GIVEN RECORDS:
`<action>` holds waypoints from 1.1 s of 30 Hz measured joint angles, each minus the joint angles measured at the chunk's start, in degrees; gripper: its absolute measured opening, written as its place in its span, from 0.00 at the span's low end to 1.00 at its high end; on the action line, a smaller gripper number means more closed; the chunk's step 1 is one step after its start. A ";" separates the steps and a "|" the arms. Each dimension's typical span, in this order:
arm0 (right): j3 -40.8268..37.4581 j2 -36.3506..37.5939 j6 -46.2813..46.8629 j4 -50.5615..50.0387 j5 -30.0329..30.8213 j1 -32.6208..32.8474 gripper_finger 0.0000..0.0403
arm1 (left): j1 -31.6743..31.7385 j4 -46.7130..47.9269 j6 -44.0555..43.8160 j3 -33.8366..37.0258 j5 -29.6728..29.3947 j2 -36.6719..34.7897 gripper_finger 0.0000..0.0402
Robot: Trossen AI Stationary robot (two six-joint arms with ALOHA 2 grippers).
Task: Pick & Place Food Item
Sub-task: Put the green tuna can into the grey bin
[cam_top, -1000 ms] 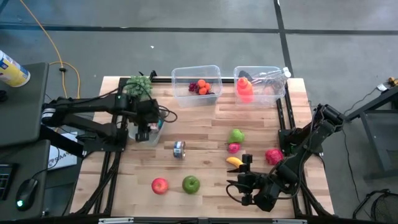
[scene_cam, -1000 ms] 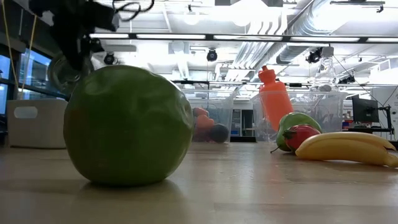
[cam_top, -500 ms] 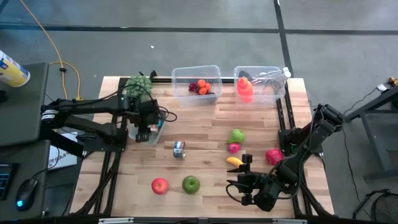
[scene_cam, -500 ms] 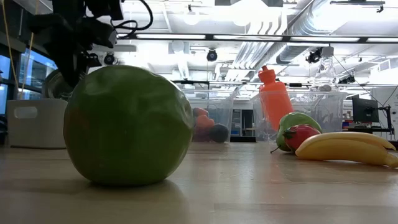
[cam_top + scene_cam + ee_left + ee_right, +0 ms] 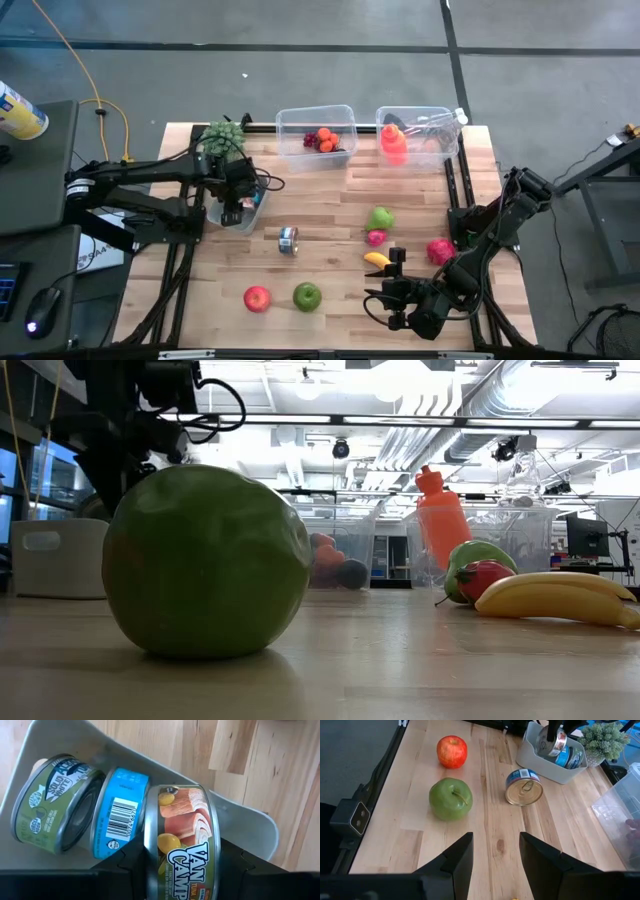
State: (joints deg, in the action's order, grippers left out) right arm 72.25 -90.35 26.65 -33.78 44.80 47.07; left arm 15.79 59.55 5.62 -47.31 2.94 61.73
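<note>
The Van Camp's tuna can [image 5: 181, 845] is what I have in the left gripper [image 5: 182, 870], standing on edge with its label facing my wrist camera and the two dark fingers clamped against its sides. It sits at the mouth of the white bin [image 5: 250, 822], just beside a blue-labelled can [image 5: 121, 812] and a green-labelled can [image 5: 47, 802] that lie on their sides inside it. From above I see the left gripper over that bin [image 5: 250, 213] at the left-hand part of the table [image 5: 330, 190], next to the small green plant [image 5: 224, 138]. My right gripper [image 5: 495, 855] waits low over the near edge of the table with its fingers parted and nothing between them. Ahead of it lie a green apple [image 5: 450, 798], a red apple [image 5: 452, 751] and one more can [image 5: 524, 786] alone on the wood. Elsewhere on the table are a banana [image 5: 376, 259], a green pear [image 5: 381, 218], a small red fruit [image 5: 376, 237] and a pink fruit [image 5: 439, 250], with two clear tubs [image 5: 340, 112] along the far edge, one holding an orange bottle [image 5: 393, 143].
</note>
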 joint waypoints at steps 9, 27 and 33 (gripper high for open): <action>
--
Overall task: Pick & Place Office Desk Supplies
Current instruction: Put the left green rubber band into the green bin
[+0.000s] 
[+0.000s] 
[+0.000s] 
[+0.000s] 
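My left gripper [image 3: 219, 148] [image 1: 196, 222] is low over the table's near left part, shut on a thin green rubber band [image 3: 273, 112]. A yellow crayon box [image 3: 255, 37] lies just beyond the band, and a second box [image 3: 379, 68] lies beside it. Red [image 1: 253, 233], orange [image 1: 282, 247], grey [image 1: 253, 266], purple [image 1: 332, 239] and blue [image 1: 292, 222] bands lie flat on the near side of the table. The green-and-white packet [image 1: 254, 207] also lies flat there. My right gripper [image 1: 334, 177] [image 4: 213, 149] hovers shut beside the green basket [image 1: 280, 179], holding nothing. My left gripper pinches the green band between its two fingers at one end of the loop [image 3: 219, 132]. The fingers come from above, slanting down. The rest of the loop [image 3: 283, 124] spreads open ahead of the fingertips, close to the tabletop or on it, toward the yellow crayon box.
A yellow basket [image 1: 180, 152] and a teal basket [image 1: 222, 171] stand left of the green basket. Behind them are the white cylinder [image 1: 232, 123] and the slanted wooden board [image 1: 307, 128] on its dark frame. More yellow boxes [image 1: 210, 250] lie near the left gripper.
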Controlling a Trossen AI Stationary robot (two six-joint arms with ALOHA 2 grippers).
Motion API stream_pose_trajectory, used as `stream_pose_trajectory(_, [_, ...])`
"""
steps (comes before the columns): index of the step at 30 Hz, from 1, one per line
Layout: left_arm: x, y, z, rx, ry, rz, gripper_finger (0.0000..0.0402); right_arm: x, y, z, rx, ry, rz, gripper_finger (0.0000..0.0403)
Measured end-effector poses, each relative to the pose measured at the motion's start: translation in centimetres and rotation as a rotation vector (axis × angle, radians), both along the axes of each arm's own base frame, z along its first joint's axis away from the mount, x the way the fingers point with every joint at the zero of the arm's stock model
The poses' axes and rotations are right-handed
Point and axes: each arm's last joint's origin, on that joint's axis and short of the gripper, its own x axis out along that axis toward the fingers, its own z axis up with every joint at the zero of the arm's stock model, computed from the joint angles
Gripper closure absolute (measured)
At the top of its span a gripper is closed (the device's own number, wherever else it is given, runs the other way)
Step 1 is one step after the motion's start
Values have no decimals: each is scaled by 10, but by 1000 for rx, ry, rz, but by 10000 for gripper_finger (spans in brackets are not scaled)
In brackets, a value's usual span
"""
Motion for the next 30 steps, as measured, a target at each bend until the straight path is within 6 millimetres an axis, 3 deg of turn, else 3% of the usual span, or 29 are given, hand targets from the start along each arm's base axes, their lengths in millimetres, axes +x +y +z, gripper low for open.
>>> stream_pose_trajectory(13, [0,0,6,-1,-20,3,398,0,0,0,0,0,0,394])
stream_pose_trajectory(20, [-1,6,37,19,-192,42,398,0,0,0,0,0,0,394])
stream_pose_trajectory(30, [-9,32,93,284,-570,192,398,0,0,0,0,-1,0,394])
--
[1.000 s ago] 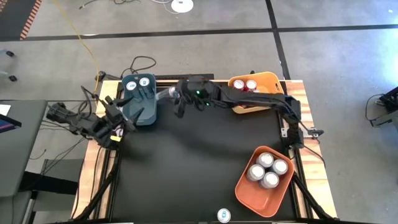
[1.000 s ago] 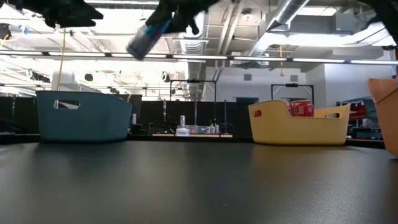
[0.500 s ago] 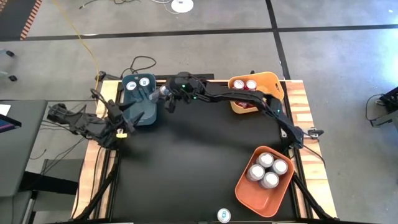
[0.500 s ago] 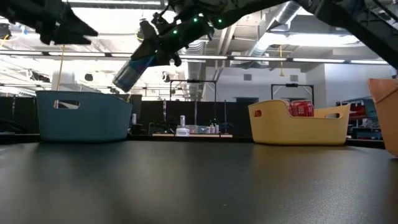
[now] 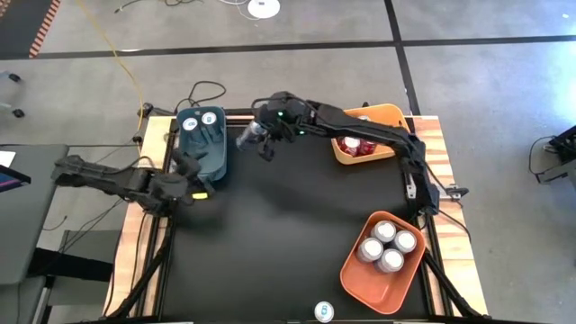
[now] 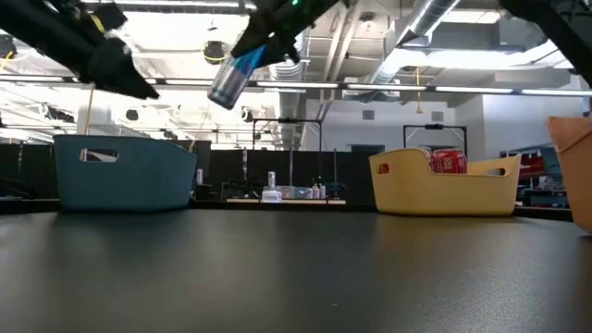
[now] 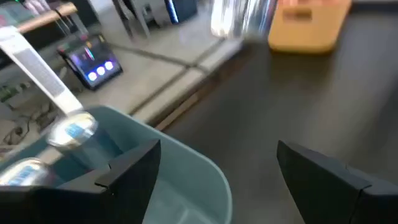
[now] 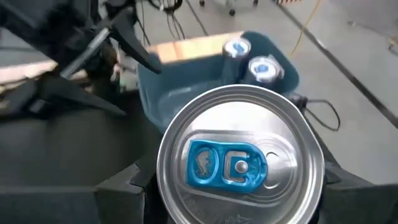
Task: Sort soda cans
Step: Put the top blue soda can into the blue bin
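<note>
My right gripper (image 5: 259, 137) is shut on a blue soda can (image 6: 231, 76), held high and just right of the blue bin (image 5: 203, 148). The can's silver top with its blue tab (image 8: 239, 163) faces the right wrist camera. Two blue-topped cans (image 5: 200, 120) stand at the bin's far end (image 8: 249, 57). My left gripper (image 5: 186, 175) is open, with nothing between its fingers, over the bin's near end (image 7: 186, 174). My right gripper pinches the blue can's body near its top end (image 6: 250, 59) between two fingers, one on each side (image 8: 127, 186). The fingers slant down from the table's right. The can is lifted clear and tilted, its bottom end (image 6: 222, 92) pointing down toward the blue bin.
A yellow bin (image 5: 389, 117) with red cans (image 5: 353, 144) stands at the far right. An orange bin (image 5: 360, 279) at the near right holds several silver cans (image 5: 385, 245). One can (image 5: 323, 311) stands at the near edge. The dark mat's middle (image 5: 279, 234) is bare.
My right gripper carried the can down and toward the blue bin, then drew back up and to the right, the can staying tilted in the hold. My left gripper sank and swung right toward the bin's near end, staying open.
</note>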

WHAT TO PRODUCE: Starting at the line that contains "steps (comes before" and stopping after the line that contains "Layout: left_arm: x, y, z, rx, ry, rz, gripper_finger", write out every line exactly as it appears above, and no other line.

EXPECTED ANSWER:
steps (comes before the columns): index of the step at 30 Hz, from 1, one per line
Layout: left_arm: x, y, z, rx, ry, rz, gripper_finger (0.0000..0.0402); right_arm: x, y, z, rx, ry, rz, gripper_finger (0.0000..0.0403)

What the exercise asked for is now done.